WHAT YOU HAVE TO DO – Reproduce exactly the lines of the material beneath, from the line that contains "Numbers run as" to the line that contains "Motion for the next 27", both included, and no other lines.

RECORDS PROVIDED –
════════

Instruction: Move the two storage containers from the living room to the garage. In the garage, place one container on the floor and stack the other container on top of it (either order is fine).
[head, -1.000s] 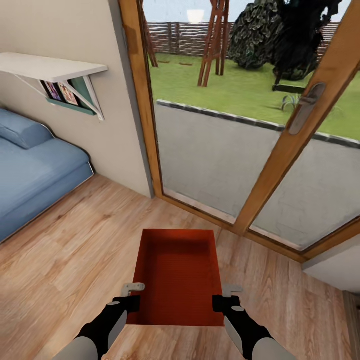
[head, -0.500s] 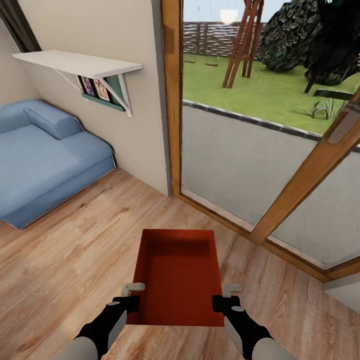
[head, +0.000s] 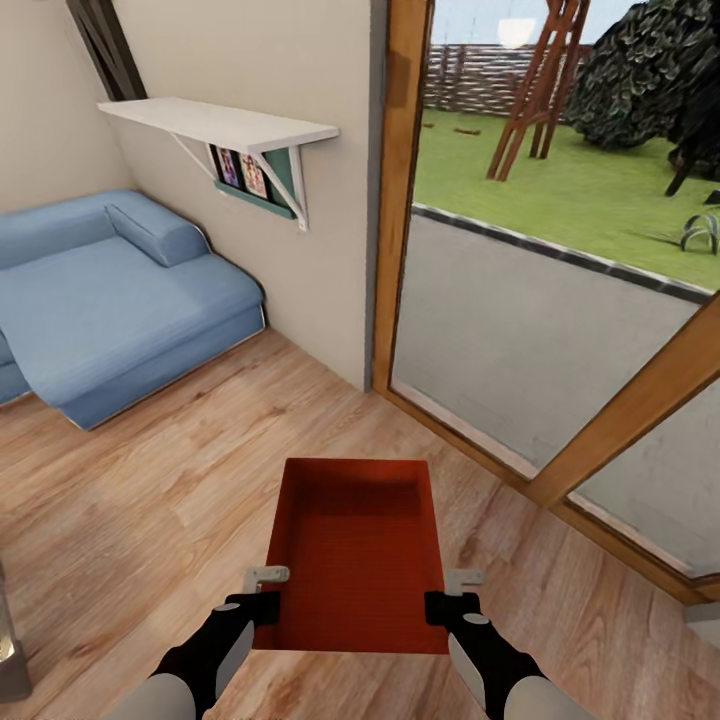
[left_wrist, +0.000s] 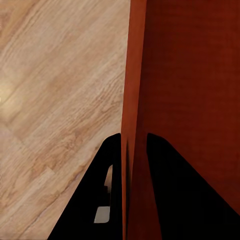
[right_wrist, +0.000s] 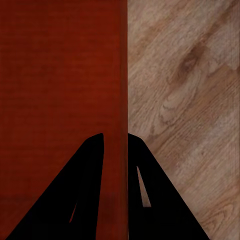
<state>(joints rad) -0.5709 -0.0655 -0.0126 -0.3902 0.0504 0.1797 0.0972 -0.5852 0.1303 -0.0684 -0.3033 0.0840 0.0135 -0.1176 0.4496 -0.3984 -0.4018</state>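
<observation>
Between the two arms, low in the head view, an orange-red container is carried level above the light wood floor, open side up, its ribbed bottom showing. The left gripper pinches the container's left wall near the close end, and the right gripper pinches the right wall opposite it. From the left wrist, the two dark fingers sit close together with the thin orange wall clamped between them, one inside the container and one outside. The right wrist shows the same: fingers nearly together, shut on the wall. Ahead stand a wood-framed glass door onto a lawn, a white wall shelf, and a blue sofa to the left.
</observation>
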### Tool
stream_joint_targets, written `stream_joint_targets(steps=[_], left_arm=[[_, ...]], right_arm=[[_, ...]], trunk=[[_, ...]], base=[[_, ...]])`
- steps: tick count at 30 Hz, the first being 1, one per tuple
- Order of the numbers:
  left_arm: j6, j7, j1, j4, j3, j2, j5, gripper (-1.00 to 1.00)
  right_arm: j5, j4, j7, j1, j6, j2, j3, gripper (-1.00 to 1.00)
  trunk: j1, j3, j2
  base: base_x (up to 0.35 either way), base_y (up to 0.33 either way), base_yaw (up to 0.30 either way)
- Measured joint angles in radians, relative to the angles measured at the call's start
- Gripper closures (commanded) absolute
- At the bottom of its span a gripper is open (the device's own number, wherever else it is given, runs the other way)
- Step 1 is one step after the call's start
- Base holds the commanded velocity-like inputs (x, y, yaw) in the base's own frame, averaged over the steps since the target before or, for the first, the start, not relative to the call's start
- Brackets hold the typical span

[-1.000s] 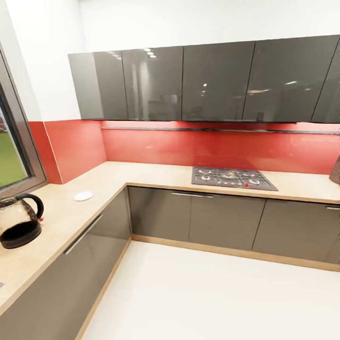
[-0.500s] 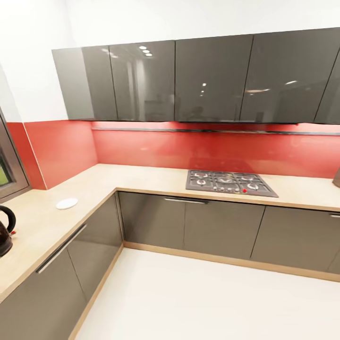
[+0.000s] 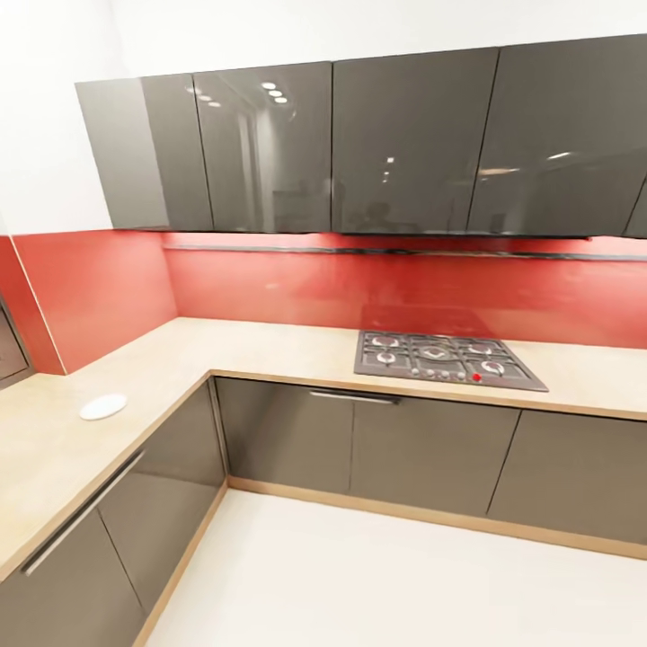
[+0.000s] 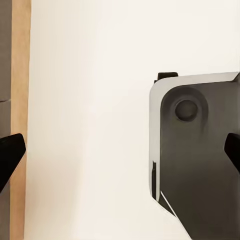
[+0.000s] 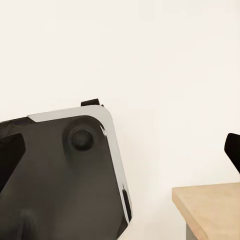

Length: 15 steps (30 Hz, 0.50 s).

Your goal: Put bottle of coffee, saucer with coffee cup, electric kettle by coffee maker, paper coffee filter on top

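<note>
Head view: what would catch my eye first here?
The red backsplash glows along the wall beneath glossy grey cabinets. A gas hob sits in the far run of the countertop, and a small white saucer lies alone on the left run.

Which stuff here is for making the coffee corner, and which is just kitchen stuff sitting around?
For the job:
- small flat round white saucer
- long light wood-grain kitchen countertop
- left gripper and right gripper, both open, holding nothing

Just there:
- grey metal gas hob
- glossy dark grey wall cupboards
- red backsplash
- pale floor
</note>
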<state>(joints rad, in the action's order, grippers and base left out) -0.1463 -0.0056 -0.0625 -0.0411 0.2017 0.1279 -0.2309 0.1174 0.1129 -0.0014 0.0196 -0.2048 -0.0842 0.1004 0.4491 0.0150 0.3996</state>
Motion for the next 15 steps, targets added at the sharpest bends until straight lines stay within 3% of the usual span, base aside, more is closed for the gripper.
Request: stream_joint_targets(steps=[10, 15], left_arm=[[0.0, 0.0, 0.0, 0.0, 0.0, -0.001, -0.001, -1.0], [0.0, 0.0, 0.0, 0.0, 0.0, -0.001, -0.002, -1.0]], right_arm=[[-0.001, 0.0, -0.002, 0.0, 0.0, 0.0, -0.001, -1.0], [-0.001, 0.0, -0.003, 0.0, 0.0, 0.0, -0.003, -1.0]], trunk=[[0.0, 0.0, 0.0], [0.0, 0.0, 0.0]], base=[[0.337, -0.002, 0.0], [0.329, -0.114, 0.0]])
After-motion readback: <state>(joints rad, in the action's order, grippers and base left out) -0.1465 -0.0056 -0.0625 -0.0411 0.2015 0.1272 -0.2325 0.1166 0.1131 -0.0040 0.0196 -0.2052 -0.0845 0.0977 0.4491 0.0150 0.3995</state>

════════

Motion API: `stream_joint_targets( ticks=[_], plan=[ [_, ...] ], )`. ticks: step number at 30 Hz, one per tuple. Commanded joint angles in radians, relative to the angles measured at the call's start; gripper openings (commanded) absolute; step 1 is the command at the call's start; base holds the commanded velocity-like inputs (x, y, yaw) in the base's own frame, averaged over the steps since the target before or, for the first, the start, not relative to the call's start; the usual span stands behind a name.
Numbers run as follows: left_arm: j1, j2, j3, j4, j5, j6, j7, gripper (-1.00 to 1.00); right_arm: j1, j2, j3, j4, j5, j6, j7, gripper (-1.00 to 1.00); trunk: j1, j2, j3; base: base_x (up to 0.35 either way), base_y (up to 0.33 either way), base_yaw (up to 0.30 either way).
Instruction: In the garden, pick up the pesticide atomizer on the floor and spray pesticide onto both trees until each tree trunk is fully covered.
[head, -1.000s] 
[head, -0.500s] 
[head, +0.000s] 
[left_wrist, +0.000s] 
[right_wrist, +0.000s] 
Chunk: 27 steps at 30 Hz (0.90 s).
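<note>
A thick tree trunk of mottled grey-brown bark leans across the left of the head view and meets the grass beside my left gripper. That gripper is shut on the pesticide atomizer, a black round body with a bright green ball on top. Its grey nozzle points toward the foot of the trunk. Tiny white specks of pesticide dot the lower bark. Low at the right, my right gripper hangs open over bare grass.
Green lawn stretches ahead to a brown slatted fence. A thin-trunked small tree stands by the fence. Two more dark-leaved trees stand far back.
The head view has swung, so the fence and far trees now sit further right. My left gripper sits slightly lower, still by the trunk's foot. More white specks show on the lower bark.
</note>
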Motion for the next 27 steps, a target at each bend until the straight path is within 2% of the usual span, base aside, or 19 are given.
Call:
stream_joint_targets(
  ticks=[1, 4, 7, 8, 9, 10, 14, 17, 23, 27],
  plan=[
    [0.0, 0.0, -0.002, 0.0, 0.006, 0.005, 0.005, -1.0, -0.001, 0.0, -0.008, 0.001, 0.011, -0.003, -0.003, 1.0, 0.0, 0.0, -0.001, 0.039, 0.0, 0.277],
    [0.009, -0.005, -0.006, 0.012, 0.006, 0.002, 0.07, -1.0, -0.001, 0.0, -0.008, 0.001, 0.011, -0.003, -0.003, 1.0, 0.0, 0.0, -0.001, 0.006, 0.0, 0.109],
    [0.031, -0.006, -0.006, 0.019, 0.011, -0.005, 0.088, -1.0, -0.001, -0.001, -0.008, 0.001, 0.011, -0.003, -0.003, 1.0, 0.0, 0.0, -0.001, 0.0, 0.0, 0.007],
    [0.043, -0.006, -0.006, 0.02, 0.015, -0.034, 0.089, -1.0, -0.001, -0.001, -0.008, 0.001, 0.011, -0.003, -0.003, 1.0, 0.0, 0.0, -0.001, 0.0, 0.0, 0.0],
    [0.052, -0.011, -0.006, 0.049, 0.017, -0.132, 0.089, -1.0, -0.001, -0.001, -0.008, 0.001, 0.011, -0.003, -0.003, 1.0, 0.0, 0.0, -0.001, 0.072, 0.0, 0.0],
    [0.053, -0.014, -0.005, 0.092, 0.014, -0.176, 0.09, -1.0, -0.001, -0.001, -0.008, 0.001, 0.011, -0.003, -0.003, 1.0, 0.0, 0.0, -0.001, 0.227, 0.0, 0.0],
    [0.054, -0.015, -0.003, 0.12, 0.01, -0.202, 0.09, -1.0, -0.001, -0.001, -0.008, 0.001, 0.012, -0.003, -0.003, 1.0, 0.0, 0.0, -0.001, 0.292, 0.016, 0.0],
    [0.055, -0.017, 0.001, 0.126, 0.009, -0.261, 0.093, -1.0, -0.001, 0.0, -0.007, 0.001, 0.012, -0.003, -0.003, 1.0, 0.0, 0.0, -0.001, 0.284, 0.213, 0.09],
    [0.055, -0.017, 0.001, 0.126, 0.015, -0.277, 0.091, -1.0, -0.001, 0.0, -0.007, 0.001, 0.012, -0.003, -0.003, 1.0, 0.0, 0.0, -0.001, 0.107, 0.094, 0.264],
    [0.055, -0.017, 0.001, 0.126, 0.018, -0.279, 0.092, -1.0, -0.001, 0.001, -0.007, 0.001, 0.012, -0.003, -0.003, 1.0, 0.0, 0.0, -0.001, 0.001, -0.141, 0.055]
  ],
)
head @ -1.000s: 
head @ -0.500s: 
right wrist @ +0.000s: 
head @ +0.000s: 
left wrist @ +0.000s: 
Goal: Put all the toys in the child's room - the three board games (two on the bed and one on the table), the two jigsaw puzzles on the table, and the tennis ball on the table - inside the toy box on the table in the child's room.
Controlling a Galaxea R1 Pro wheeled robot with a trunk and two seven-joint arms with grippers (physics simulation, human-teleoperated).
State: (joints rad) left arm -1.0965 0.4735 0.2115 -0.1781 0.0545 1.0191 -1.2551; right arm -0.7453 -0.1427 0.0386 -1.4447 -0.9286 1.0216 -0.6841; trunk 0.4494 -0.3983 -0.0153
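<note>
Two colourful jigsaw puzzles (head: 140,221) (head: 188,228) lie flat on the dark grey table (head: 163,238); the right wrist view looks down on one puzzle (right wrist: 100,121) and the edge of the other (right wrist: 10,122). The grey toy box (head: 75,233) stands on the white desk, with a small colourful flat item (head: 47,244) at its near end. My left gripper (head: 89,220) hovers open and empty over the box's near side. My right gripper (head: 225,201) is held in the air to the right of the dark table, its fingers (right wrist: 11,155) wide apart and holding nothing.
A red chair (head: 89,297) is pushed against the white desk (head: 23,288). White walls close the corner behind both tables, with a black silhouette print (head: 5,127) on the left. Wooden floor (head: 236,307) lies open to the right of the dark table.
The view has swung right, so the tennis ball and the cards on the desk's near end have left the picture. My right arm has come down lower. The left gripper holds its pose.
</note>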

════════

TASK RESPONSE –
Numbers run as follows: left_arm: j1, j2, j3, j4, j5, j6, j7, gripper (-1.00 to 1.00); right_arm: j1, j2, j3, j4, j5, j6, j7, gripper (-1.00 to 1.00); trunk: j1, j2, j3; base: base_x (up to 0.35 either way), base_y (up to 0.33 either way), base_yaw (up to 0.30 either way).
Instruction: In the garden, pick up the pesticide atomizer on the floor and spray pesticide onto both trees until each tree trunk is fully covered.
[head, -1.000s] 
[head, -0.500s] 
[head, +0.000s] 
[left_wrist, +0.000s] 
[right_wrist, +0.000s] 
Chunk: 27 steps at 30 Hz (0.90 s).
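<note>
A thick tree trunk of mottled grey-brown bark leans across the left of the head view and meets the grass beside my left gripper. That gripper is shut on the pesticide atomizer, a black round body with a bright green ball on top. Its grey nozzle points toward the foot of the trunk. Tiny white specks of pesticide dot the lower bark. Low at the right, my right gripper hangs open over bare grass.
Green lawn stretches ahead to a brown slatted fence. A thin-trunked small tree stands by the fence. Two more dark-leaved trees stand far back.
The head view has swung, so the fence and far trees now sit further right. My left gripper sits slightly lower, still by the trunk's foot. More white specks show on the lower bark.
</note>
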Motion for the next 27 steps, a target at each bend until the straight path is within 2% of the usual span, base aside, or 19 are given.

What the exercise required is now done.